Everyone’s staring. Hjarka comes close and lifts a hand to try to touch the floating letters; her fingers pass through them. Ykka moves around the plinth, fascinated despite herself. “I’ve noticed this thing before, but never really paid attention to it. The letters turn with me.”

They haven’t moved. But you lean to one side—and sure enough, as you do this the letters pivot slightly to remain facing you.

Impatiently, Tonkee pulls her hand back and waves Hjarka’s hand out of the way, and the letters flatten and shrink back into quiescence along the plinth edge. “There’s no barrier, though. Usually in a deadciv artifact—an artifact from this civilization—anything truly dangerous is sealed off in some way. There’s either a physical barrier, or evidence that there was once a barrier that’s failed with time. If they really didn’t want you to touch something, you either didn’t touch it or you’d have to work pretty damned hard to touch it. This? Just a warning. I don’t know what that means.”

“Can you actually touch those things?” You reach toward one of the bits of iron, ignoring the warning this time when it springs up. Tonkee hisses at you so sharply that you jerk back like a child caught doing something you weren’t supposed to.

“I said don’t rusting touch! What’s wrong with you?” You clench your jaw, but you deserved that, too, and you’re too much a mother to deny it.

“How long have you been coming in here?” Ykka’s crouched next to Tonkee’s sleeping pallet.

Tonkee’s staring down at the iron bits, and at first you think she hasn’t heard Ykka; she doesn’t answer for a long moment. There is a look on her face that you’re starting not to like. You can’t say you really know her any more now than you did when you were a grit, but you do know that she isn’t the grim sort. That she is grim now, the tightened muscle along her jawline making it stand out more than you know she likes, is a very bad sign.

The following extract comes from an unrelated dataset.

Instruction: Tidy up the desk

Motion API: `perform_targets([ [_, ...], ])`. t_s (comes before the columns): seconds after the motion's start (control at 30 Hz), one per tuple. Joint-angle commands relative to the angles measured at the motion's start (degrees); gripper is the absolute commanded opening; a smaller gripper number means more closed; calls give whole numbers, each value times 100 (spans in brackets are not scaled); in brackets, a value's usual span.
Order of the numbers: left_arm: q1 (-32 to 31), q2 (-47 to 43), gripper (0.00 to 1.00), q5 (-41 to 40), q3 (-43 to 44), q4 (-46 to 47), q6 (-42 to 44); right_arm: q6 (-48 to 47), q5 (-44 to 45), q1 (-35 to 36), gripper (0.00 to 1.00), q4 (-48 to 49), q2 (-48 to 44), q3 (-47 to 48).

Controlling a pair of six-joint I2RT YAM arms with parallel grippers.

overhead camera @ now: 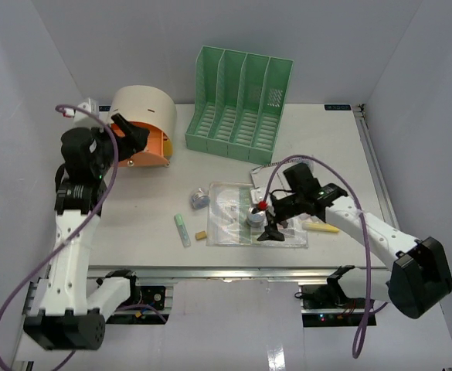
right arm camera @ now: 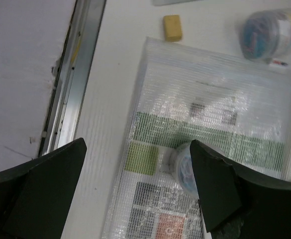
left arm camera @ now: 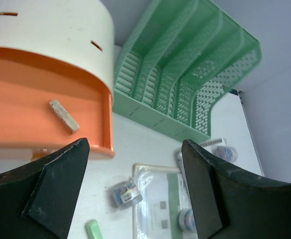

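The white desk (overhead camera: 133, 209) carries scattered stationery. My left gripper (overhead camera: 130, 136) is open and holds nothing; it hovers by the pulled-out orange drawer (left arm camera: 31, 99) of the cream drawer box (overhead camera: 142, 108). A small beige block (left arm camera: 64, 115) lies in that drawer. My right gripper (overhead camera: 270, 229) is open, low over a clear mesh pouch (right arm camera: 205, 119). A small round tub (right arm camera: 184, 167) stands on the pouch, next to the right finger (right arm camera: 220, 189) and partly hidden by it.
A green slotted file rack (overhead camera: 241, 104) stands at the back. A tub of coloured clips (overhead camera: 200, 201), a green stick (overhead camera: 181, 229) and a small yellow eraser (overhead camera: 201, 235) lie left of the pouch. A yellow item (overhead camera: 322, 227) lies to its right. The metal rail (right arm camera: 70, 89) runs along the near edge.
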Motion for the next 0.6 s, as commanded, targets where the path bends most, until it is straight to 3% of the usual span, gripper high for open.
perform_targets([
  [0.0,3,-1346,88,625,-689,270,810,-981,689,1073,91,-164,953,841],
  [0.27,3,-2804,87,507,-2216,-178,561,-283,1583,2186,99,327,2872,2492],
  [0.57,2,-3431,89,477,-2982,-179,618,647,1966,2569,86,797,3969,3042],
])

She’s up to something. She says to Ykka, “A week. But I only moved in three days ago. I think. I lost track.” She rubs her eyes. “I haven’t slept a lot.”

Ykka shakes her head and rises. “Well, at least you haven’t destroyed the rusting comm already. Tell me what you’ve figured out, then.”

Tonkee turns to eye her warily. “Those panels along the wall activate, and regulate, the water pumps and air circulation systems and cooling processes. But you knew that already.”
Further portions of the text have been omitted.